After a pause he said:  Look here, I ve never seen you before; but you shall
judge of the whole story. Old Putnam and I were friends in the same mess; but,
owing to some accidents on the Afghan border, I got my command much sooner
than most men; only we were both invalided home for a bit. I was engaged to
Audrey out there; and we all traveled back together. But on the journey back
things happened. Curious things. The result of them was that Putnam wants it
broken off, and even Audrey keeps it hanging on and I know what they mean. I
know what they think I am. So do you.
 Well, these are the facts. The last day we were in an Indian city I asked
Putnam if I could get some Trichinopoli cigars, he directed me to a little
place opposite his lodgings. I have since found he was quite right; but
 opposite is a dangerous word when one decent house stands opposite five or
six squalid ones; and I must have mistaken the door. It opened with
difficulty, and then only on darkness; but as I turned back, the door behind
me sank back and settled into its place with a noise as of innumerable bolts.

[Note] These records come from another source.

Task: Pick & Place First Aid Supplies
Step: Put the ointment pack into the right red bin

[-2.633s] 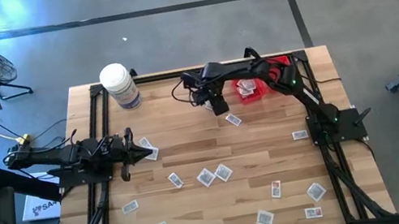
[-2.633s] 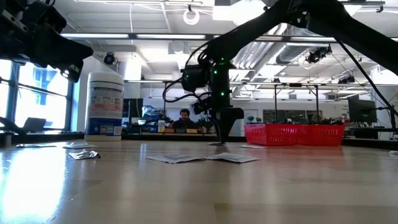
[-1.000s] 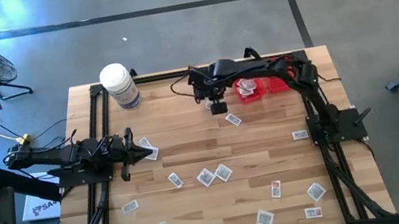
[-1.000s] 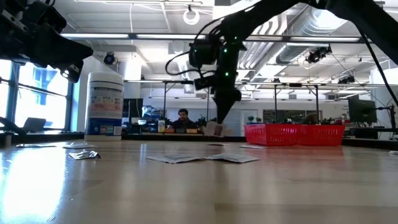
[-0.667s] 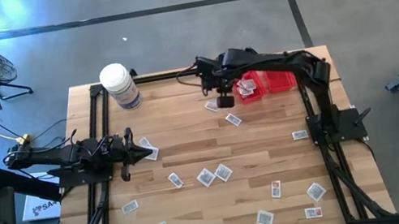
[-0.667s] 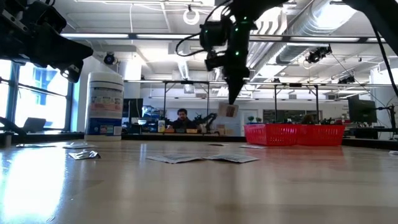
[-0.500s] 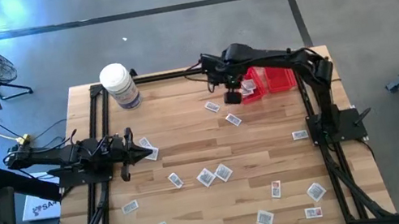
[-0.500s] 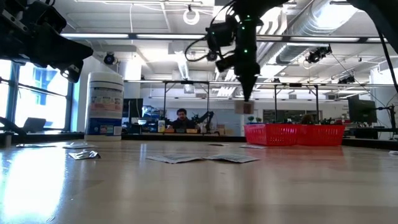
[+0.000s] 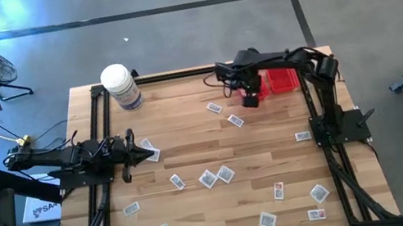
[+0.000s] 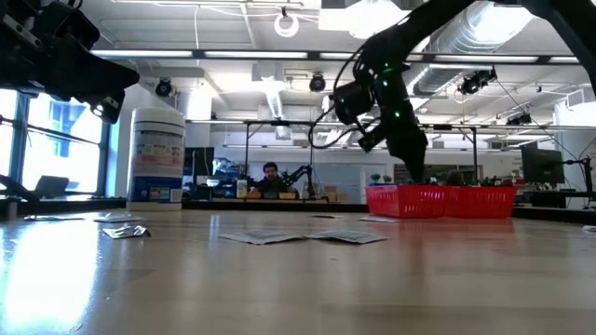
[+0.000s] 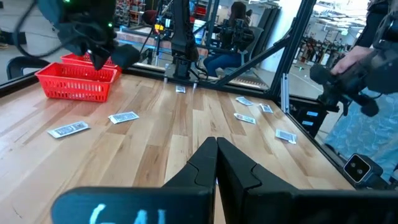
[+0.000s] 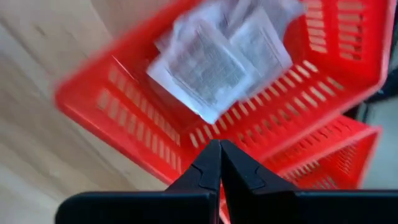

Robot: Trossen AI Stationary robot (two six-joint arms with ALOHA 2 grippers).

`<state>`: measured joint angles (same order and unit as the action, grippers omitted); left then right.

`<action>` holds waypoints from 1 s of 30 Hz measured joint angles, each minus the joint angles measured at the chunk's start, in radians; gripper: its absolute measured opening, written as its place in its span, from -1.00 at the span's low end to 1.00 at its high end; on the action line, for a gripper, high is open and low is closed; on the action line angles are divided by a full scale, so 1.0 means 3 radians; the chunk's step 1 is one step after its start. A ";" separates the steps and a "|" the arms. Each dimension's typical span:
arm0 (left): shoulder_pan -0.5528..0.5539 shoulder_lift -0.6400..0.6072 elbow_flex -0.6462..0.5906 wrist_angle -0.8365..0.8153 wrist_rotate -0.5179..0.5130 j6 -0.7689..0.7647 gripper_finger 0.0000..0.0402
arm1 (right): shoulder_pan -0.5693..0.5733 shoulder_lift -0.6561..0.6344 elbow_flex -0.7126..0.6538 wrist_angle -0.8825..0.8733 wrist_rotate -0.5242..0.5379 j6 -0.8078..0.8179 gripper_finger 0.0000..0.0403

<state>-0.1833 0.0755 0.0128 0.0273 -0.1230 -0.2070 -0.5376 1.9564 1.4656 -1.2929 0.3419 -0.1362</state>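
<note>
— Many packets (image 9: 217, 176) lie on our desk (image 9: 188, 132)?
— Yes, and some in the basket (image 12: 323, 93). Our right gripper (image 9: 250, 101) hovers there, closed and empty; our left gripper (image 9: 147, 149) is closed too.

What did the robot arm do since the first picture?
The right gripper lifted a packet off the table and carried it sideways over to the red basket; I can't see that packet now. The left gripper, bottle and scattered packets stayed put.

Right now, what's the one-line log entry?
right gripper: above red basket rim, jaws shut | packets: in basket | left gripper: waiting table-left, jaws shut | loose packets: on table
</note>
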 joint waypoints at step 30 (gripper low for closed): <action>0.0000 0.0000 0.0000 0.0000 0.0000 0.0000 -1.00 | 0.1730 -0.2741 -0.2205 0.1648 -0.0956 0.1190 -0.89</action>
<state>-0.1833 0.0754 0.0128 0.0273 -0.1230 -0.2070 -0.0185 1.1340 0.8042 -0.7985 0.0551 0.2209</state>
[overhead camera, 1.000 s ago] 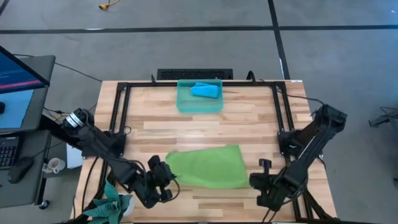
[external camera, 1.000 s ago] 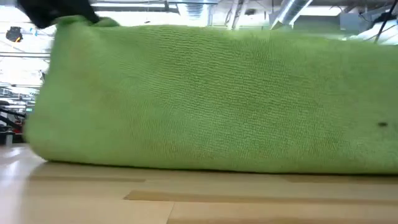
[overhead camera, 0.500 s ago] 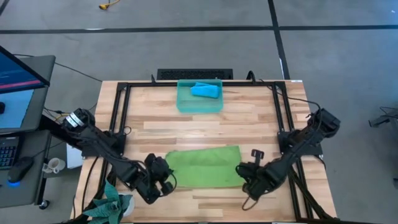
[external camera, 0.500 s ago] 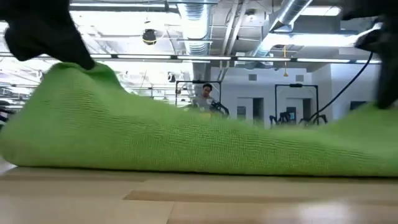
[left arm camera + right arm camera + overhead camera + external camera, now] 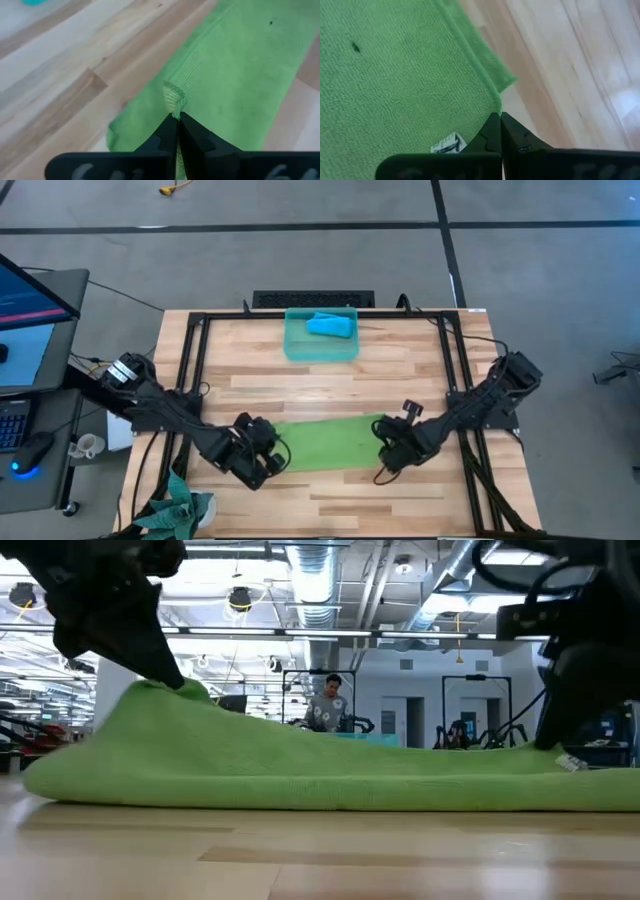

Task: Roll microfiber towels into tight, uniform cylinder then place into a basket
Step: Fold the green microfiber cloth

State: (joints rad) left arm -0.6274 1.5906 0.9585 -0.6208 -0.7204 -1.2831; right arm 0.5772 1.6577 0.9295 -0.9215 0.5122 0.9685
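High: lime green towel (image 5: pixel 325 444) folded flat on near tabletop (image 5: pixel 400 370); left tool (image 5: pixel 272 459) and right tool (image 5: pixel 384 452) at its ends. Blue towel (image 5: pixel 330 325) sits in basket (image 5: pixel 320 348).
Low: left corner raised.
Wrists: both tools pinch towel edge, probably a double layer.

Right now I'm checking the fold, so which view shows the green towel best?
The high view: the whole green towel shows as a folded strip between both hands. The low view shows only its near edge; the wrist views show only pinched corners.
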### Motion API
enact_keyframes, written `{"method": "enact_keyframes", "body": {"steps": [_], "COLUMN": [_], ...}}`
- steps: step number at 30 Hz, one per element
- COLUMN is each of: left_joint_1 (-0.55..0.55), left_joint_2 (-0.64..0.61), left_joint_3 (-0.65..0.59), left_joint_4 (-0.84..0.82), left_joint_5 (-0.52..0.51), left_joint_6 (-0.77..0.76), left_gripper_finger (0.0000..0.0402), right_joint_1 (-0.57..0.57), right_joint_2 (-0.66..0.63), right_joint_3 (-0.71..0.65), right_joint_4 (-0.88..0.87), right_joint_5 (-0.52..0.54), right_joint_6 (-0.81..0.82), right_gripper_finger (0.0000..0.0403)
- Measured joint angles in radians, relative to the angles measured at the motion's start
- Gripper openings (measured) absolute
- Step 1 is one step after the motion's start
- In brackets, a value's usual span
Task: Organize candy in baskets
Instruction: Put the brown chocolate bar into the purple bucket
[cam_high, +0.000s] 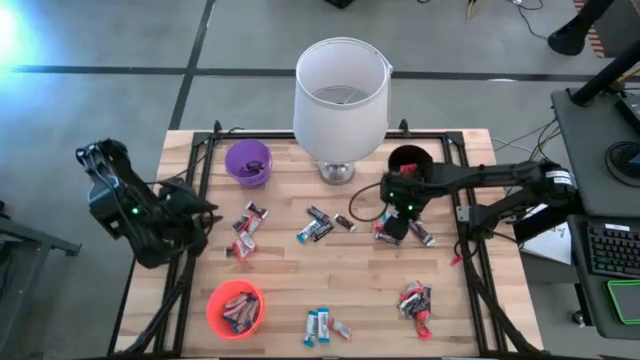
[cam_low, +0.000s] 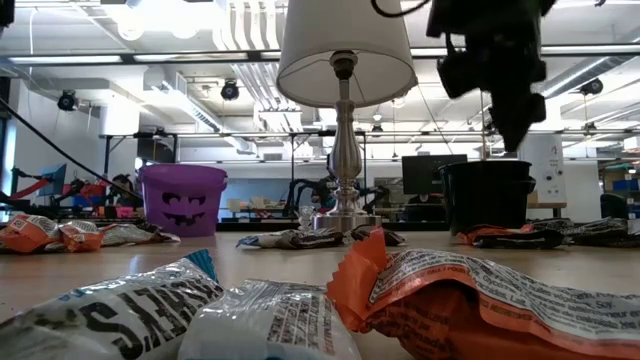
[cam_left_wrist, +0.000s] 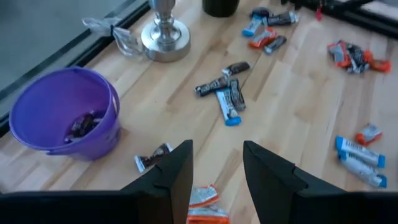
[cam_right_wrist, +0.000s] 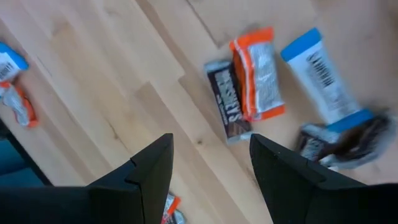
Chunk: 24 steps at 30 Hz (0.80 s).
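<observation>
Wooden counter: candy scattered. Right gripper open, empty, above dark bar; step: picking; next: descend, close. Left gripper parted, empty, waiting.

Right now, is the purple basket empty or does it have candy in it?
Not empty. The purple basket stands upright and a few dark-wrapped candies lie at its bottom, seen in the left wrist view and from above.

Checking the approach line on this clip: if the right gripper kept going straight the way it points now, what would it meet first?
Most likely the dark brown candy bar lying against an orange one; the open right gripper points down at that small pile by the black basket. Depth is unclear, so bare table could come first.
</observation>
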<state>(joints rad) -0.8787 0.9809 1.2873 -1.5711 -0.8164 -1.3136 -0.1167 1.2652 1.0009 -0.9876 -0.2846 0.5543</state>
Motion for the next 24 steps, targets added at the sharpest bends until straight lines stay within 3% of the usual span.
{"method": "enact_keyframes", "body": {"steps": [6,13,24], "left_joint_1": [0.000,0.000,0.002], "left_joint_2": [-0.025,-0.036,-0.041], "left_joint_3": [0.000,0.000,0.000], "left_joint_4": [0.000,0.000,0.000], "left_joint_5": [-0.013,-0.013,-0.014], "left_joint_6": [0.023,0.039,0.017], "left_gripper_finger": [0.0123,0.0123,0.0123], "right_joint_1": [0.054,0.094,0.115], "right_joint_2": [0.000,0.000,0.003], "right_joint_3": [-0.125,-0.225,-0.261], "right_joint_4": [0.084,0.185,0.243], "right_joint_5": [-0.003,0.067,0.105], "right_joint_6": [0.069,0.123,0.023], "right_gripper_finger": [0.0203,0.0203,0.0203]}}
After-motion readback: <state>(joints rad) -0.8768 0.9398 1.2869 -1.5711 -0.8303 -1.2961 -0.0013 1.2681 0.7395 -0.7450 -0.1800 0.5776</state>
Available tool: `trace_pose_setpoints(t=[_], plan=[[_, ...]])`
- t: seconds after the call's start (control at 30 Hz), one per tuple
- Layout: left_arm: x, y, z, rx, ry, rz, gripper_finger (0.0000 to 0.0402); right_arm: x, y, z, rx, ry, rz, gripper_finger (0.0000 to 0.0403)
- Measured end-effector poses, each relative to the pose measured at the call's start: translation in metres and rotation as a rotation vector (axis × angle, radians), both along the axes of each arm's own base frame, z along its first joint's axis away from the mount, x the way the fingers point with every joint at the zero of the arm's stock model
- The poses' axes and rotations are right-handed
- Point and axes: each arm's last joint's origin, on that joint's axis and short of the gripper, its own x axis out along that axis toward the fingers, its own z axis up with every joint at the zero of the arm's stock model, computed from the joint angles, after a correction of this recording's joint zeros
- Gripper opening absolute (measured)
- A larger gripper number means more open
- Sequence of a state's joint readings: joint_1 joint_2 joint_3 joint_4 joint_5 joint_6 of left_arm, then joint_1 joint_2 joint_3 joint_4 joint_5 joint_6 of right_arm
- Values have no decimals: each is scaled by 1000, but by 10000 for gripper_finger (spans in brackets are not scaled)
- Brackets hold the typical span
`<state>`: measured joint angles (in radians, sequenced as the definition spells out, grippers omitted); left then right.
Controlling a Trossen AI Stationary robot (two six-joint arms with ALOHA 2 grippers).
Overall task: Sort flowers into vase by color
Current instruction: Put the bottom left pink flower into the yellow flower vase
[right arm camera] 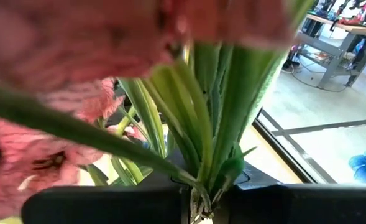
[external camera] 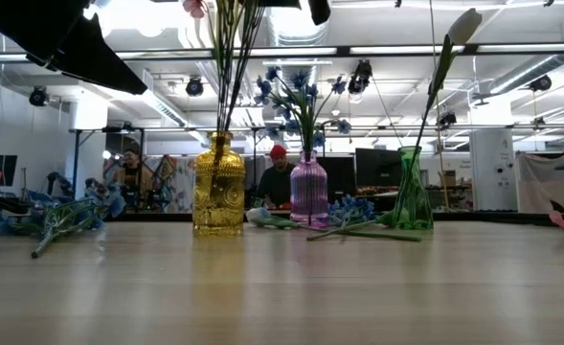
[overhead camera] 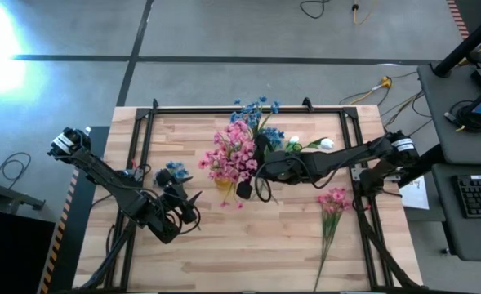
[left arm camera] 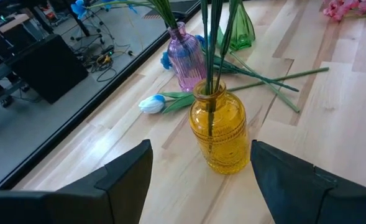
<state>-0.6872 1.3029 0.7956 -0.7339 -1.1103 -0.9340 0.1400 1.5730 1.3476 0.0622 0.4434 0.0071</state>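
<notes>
Pink spray [right arm camera: 58,143] only rt-wrist closeup.

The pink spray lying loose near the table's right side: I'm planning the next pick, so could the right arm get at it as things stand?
Probably not yet. The right gripper is shut on pink flowers over the yellow vase. The way to the loose pink spray looks unobstructed.

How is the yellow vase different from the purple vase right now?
The yellow vase is amber, wider and squat, with pink flowers in it. The purple vase is violet, slimmer and ribbed, with blue flowers in it. The right gripper is shut on the pink stems over the yellow vase; no gripper is at the purple vase. Both are see-through, narrow-necked and upright on the table.
</notes>
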Motion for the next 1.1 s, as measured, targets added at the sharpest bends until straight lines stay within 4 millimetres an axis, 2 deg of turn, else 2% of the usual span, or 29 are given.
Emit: trace_pose_setpoints(t=[1.1], plan=[[0, 0, 0, -2, -3, 0, 256, 0, -4, -10, 7, 25, -12, 18]])
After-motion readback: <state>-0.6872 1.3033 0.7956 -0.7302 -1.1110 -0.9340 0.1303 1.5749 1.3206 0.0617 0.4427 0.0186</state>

There was nothing to do but to walk forward; which I did through passage after
passage, pitch-dark. Then I came to a flight of steps, and then to a blind
door, secured by a latch of elaborate Eastern ironwork, which I could only
trace by touch, but which I loosened at last. I came out again upon gloom,
which was half turned into a greenish twilight by a multitude of small but
steady lamps below. They showed merely the feet or fringes of some huge and
empty architecture. Just in front of me was something that looked like a
mountain. I confess I nearly fell on the great stone platform on which I had
emerged, to realize that it was an idol. And worst of all, an idol with its
back to me.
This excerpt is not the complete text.